How many lines in the material below include the word "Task"? Give only the number.
*** Opening of EXERCISE MATERIALS ***
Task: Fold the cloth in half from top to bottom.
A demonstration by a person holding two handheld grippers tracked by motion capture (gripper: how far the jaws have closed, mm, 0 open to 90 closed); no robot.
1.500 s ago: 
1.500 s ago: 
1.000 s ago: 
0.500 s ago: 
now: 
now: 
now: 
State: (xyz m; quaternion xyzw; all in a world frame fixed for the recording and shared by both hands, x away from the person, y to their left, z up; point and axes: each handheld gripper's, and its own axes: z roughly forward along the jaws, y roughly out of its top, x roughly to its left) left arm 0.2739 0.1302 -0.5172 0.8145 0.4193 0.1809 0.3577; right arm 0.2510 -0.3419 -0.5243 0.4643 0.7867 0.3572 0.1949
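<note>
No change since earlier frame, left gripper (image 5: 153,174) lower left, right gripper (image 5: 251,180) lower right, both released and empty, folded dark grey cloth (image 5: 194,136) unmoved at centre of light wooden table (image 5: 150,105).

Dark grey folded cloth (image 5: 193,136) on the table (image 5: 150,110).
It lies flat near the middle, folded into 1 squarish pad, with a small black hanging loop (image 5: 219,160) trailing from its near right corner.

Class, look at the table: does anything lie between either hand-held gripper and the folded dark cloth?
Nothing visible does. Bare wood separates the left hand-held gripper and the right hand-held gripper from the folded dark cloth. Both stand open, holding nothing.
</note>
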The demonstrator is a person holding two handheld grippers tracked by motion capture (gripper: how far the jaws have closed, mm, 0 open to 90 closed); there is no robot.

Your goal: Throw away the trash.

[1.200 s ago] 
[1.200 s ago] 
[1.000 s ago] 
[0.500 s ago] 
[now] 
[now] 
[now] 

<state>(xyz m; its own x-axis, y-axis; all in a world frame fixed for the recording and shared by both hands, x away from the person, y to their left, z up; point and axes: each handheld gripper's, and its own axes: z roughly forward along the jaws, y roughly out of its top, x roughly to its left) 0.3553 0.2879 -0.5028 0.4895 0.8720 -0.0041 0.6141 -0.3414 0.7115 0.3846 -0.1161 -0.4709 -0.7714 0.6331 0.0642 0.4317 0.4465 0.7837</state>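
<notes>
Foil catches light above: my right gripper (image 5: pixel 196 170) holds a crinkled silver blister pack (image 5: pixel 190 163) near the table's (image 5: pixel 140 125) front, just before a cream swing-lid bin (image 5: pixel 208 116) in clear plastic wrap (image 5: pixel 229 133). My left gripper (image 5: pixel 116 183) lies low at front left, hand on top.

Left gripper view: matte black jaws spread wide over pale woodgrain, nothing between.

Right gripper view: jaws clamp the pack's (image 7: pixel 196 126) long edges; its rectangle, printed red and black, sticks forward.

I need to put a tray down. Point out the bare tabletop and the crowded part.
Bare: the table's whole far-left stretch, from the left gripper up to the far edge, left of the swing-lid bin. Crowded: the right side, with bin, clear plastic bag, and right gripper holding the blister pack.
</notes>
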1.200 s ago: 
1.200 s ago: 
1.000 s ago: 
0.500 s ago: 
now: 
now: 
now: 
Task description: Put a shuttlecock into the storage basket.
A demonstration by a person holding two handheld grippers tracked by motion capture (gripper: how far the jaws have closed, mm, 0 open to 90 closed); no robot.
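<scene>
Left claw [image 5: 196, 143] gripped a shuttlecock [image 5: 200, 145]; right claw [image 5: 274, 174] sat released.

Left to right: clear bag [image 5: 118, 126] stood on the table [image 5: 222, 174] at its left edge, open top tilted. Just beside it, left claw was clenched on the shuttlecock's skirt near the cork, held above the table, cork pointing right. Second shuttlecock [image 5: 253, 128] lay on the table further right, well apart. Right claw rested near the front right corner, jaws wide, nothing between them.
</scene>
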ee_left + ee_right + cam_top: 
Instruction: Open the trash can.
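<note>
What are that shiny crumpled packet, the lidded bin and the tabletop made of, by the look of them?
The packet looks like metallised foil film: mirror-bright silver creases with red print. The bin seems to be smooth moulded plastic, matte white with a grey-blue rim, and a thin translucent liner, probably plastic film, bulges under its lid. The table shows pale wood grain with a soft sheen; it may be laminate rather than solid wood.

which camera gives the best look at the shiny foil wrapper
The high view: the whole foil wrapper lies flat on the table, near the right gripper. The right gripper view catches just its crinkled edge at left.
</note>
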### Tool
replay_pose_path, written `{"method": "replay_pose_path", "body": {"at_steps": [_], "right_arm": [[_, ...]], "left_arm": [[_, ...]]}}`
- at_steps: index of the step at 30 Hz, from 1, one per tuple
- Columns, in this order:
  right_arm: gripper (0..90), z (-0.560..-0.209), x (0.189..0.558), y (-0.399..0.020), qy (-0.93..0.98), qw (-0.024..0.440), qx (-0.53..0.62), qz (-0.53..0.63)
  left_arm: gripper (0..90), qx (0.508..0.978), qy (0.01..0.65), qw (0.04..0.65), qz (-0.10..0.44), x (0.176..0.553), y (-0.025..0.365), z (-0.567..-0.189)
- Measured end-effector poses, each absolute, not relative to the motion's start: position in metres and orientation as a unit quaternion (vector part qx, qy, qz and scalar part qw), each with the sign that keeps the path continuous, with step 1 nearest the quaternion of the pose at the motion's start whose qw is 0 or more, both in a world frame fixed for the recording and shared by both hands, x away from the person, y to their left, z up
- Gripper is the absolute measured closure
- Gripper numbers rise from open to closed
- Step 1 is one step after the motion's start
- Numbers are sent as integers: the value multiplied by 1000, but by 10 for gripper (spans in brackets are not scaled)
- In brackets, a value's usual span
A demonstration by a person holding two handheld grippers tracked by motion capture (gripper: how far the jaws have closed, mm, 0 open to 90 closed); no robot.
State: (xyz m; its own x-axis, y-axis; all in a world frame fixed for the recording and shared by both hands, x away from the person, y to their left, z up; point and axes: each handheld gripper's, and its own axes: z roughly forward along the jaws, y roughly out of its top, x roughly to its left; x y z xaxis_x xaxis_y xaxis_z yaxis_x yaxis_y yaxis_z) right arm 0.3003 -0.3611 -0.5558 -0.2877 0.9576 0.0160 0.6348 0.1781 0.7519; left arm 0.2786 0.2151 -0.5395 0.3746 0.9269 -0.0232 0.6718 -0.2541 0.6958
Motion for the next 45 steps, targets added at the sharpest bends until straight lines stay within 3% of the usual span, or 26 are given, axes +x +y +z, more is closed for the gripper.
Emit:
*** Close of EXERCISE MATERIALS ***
(ANSWER SECTION) 2